EXERCISE -> The string "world" may appear in lines of the data; report how many lines contain it, with no other output.

┄┄┄┄┄┄┄┄┄┄┄┄┄┄┄┄┄┄┄┄

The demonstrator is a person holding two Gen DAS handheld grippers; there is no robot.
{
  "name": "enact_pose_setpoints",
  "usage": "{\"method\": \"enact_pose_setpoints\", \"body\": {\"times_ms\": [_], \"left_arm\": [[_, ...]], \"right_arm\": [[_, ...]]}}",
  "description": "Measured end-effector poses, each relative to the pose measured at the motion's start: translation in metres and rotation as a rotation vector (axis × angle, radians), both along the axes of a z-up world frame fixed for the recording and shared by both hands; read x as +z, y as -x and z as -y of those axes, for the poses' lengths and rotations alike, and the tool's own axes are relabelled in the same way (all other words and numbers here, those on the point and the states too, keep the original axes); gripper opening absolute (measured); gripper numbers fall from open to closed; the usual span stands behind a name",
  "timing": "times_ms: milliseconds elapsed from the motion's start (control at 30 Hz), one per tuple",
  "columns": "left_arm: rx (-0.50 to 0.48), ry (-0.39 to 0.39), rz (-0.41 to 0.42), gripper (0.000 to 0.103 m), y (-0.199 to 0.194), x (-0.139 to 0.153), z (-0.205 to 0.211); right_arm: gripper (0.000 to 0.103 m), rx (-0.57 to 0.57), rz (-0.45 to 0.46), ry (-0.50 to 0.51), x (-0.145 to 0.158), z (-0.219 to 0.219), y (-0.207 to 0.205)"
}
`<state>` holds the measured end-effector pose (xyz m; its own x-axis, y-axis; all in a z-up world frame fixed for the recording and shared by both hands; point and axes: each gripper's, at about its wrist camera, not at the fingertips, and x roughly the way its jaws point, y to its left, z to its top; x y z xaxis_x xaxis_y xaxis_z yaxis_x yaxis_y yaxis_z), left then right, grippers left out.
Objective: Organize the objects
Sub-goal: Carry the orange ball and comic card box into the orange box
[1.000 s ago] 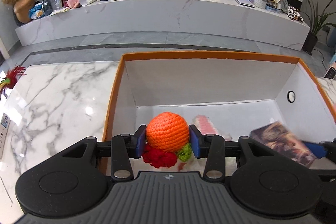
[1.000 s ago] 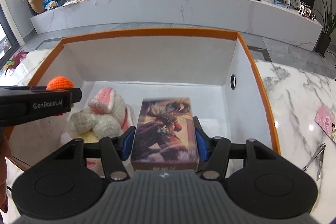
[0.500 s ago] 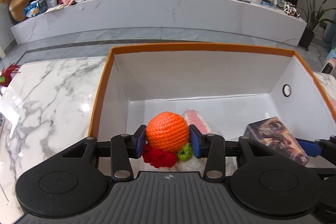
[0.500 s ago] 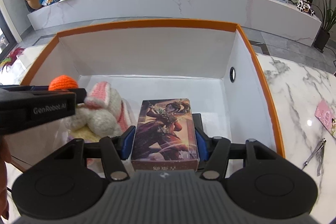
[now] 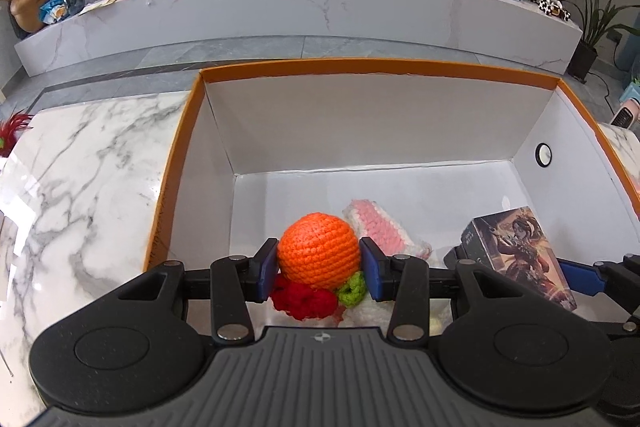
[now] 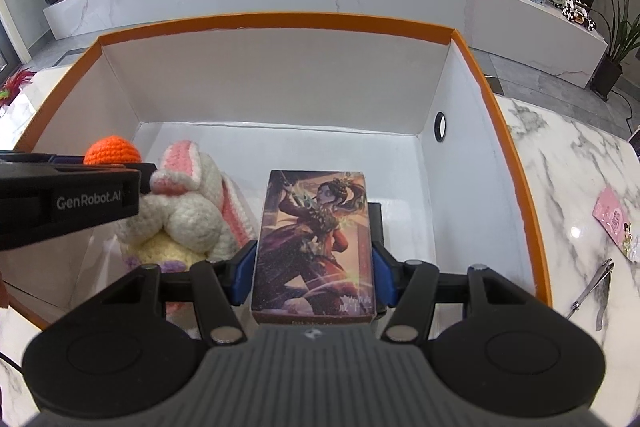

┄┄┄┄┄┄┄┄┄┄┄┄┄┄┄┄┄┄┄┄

ANSWER BELOW -> 2